1. Be Conservative. Do not assume every customer is going to pay and stay. Do not budget for a best-case scenario but rather for a reasonable-case scenario. While some entrepreneurs take a risk, it is always done and calculated in a way that guards against the downside. 

2. Have a Written Business Plan. Having a plan allows everyone in a company to understand the bigger picture and direct their ways toward achieving business objectives. The nonexistence of a plan derails businesses.  

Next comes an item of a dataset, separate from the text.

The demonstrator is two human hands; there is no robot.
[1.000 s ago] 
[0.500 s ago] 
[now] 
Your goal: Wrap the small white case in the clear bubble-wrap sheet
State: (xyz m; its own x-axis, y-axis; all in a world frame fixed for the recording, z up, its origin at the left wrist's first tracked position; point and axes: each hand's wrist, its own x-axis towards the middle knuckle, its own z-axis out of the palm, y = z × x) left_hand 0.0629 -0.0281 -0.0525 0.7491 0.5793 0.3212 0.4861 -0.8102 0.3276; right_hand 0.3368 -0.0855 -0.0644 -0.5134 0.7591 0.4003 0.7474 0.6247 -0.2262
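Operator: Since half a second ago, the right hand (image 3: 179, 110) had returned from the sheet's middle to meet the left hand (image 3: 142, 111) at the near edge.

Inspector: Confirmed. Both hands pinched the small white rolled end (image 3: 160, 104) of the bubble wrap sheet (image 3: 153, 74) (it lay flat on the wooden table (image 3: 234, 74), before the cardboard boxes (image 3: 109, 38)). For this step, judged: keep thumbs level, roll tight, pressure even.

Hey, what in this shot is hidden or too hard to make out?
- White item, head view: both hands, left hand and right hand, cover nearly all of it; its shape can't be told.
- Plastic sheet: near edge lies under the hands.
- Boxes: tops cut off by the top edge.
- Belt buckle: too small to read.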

3. Prioritize Debt Repayment. Businesses get into trouble when they over-extend. The best way to avoid overextending is not to borrow in the first place. The following best way is to ensure that you are prioritizing debt repayment. When evaluating your debt repayment strategy, prioritize secured and high-interest debt first. If you can, avoid unsecured debt (such as credit card debt) altogether. Negotiate for the best terms in any loan or financing arrangement, and ensure to get it in writing.

4. Eliminate Unnecessary Expenses. Every month, check your bank and credit card statements. Are you incurring unnecessary expenditures? Are there recurring charges, such as for software you never use, that you can eliminate?

In Closure Running a successful business requires constant vigilance. Take stock of your situation frequently, have frank conversations with your team about your expectations regarding your goals, and make hard decisions, such as making a management change. Take time off to clear your head and replenish your energy. Stay abreast of the latest developments and best practices in your industry. Develop relationships with experienced advisors, such as lawyers, accountants, and bankers, who can guide you through tough decisions and strategic initiatives. Do these things, and you will be better positioned to avoid bankruptcy and set yourself up for success.